Je l’écoutais au coucher de Soeur Lune, au réveil de Frère Soleil, je l’écoutais se reposer, marcher et danser, mon coeur encore vivant, bientôt au champ des balles livré. Un ping-pong d’Omicron qui déréglerait toute une société, toute une Planète, de la Chine à l’Amérique, de la vieille Europe à l’Afrique, d’après ce qu’en disaient les journalistes. Pouvais-je me fier véritablement à tout ce qui se racontait sur les ondes, tout ce qui s’écrivait dans les journaux ? Certains répandaient cette rumeur : Omicron était notre chance, l’espoir d’en sortir. L’attraper, c’était devenir invincible. Invincible si on en sortait vivant. Apparemment, il n’était pas si méchant, Omicron le Mignon. Moins méchant que son grand frère Delta et sa grande soeur La Covid. Alors, Omicron ou Vaccin ? La Cour de Monsieur Julon s’excitait, tapait du poing pour imposer le Passe vaccinal. Pour une fois, des voix résistantes au sein de l’Assemblée protestaient, les voix des futurs prétendants au Trône du Roi. Qui voterait pour moi, pour toi, pour nous, pour vous, pour eux, pour elles, divines fées de mes rêves ?

Le ciel bleu se répandait après le déluge d’une apocalypse programmée. Des oiseaux blancs tranquilles dormaient, en ce mercredi de trêve, au bout des branches, ou, flottaient sur les prés inondés de la Sèvre. Animaux paisibles qui seraient enfin débarrassés des Hommes, un jour, peut-être, de ces Hommes qui avaient cru bon devoir dominer la nature pour exister. Hommes gonflés d’orgueil. Hommes misérables qui n’avaient pas su respecter la Terre qui les accueillait. Hommes insultant un virus qu’ils avaient, eux-mêmes, fabriquer, par leurs ivresses de pouvoirs. Hommes fous, ignorant le trésor de leur coeur. Etrangement, la Chaussée des Moines m’apparaissait, aujourd’hui, comme une carte postale, un souvenir figé du bonheur. Là sans être là. N’être plus. Déjà ailleurs, enlacer l’infini, l’infini d’une étoile si lointaine et si proche, le sourire d’un ange dans son berceau. Le fleuve emportait son écume, ses désirs et ses pleurs, vers l’océan.

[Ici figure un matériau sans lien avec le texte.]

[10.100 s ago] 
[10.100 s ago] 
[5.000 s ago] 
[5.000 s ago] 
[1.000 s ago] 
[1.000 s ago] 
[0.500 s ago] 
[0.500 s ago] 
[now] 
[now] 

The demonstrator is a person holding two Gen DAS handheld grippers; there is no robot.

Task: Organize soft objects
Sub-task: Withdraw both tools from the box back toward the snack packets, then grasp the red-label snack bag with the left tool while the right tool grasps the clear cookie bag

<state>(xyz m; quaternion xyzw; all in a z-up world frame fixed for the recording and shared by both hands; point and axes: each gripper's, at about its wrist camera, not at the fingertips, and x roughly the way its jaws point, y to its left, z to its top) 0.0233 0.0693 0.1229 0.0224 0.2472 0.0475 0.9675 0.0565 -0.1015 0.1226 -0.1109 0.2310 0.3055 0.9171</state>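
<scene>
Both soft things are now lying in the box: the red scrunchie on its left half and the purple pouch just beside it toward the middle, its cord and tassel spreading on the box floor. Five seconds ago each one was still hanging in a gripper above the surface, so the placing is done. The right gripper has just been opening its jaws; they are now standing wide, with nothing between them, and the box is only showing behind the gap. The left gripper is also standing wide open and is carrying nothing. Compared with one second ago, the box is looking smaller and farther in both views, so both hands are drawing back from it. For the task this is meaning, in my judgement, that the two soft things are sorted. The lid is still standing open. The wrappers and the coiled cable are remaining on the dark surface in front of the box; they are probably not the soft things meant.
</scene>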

Les Hommes avaient cru encore bon devoir abattre des arbres pour développer leur tourisme fluvial. Hommes de demain, Hommes de la fin. Ports de leurs solitudes. Asphyxiés. Irradiés. Confinés dans leurs absurdités.

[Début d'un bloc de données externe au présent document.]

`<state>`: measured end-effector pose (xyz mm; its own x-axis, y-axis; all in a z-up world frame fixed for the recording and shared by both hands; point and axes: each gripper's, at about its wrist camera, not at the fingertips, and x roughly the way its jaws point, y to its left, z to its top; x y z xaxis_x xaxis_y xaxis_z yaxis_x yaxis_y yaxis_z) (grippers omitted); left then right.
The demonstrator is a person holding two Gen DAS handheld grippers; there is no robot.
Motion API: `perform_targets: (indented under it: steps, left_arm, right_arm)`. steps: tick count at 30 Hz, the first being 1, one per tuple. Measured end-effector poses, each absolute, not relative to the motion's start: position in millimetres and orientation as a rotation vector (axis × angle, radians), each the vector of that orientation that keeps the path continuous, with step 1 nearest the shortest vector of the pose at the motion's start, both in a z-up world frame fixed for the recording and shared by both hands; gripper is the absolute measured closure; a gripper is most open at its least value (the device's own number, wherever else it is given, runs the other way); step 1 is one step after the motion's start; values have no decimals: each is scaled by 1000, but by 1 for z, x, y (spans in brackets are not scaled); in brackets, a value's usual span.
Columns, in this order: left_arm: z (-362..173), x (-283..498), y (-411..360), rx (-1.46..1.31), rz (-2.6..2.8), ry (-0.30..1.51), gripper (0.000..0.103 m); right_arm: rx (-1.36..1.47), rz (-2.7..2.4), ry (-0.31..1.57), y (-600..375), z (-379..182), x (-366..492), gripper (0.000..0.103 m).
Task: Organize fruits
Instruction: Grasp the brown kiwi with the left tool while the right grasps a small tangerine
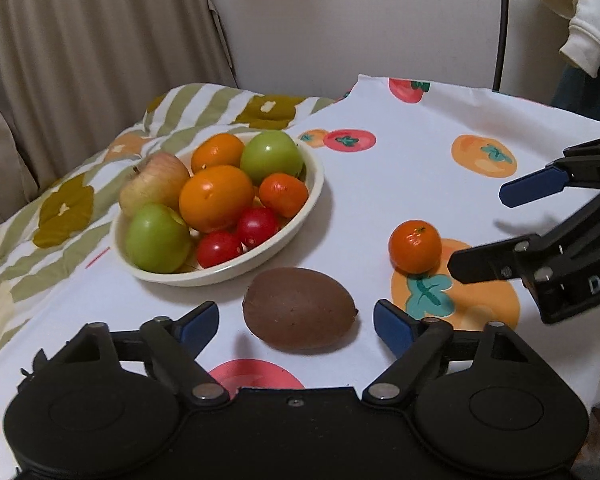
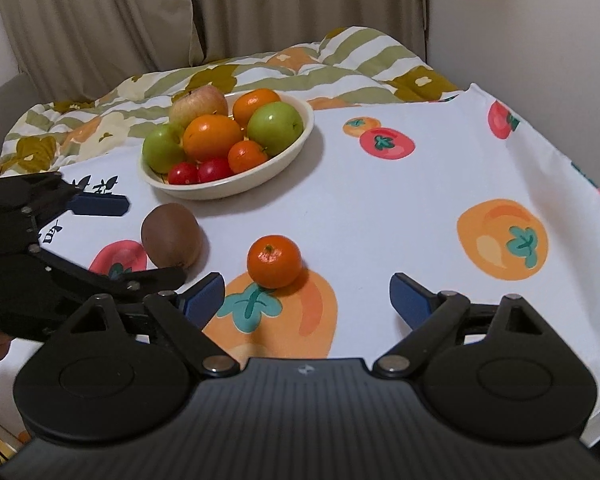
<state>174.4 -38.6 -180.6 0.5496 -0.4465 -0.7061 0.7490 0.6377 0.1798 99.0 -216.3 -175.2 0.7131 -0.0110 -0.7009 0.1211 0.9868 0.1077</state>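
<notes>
1. The bowl [image 1: 315,184] sits left of centre in the left wrist view, already heaped with apples, oranges and small red tomatoes. Two fruits lie outside it on the tablecloth [image 1: 400,168], so by my reading they are the ones left to gather.
2. The kiwi [image 1: 299,313] lies just below the bowl, near the middle of the frame, resting on the cloth between the two blue pads.
3. The tangerine [image 2: 274,261] sits in the lower middle of the right wrist view, on a printed orange fruit, well apart from the bowl.
4. The left gripper [image 1: 296,325] stands wide, a pad on either side of the kiwi with a gap showing on both sides; nothing is held.
5. The right gripper [image 2: 307,295] is also wide and empty, and the tangerine lies just beyond its tips, left of their midline.
6. Both tools tilt downward toward the cloth, side by side, each apparently lined up on its own fruit.
</notes>
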Motion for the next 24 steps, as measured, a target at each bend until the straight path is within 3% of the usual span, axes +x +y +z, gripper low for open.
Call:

J’y avais cru à leurs absurdités : « les produits laitiers sont nos amis pour la vie ». J’en avais bu, oui, j’en avais bu du lait pour grandir, quand je n’étais qu’un enfant, qu’un adolescent. Grandir. J’avais cru à ces Hommes de la science, du progrès, du bien-être . A cinquante quatre ans, je découvrais la vérité. Je privais les veaux de leur nourriture, ce lait que les vaches produisaient pour leurs enfants chéris. Je buvais leur nourriture. Je buvais leur nourriture pour grandir. Les Hommes séparaient les vaches de leurs veaux, les gavaient de céréales fermentées, de farines animales, elles qui étaient par nature herbivores. Les Hommes progressaient dans leurs cruautés, dans leurs folies, administraient aux vaches des hormones de croissance, des antibiotiques, des anxiolytiques pour les rendre encore plus résistantes aux conditions de vie atroces qu’ils leur imposaient. Produire, toujours produire encore plus de lait, développer l’économie. L’espérance de vie des vaches était devenu le tiers de leurs ainées. Qui se souciait des vaches, de la ferme des animaux ? Jones buvait, tuait les veaux, et nous les mangions.  » Que va-t-on faire de tout ce lait ? « (°) . Je buvais un lait empoisonné en croyant grandir.

Ces Hommes étaient laids, menteurs. J’étais une vache à leurs yeux. Je broutais mes dernières herbes, les pieds dans l’eau. L’oiseau blanc m’appelait sur sa branche. L’Ange se réveillait tout au fond de mon coeur. Je renaissais au monde dans l’année des deux deux chevaux, crinières au vent.

Thierry Rousse

Nantes, mercredi 5 janvier 2022

« A la quête du bonheur »

(°) George Orwell, « La ferme des animaux ».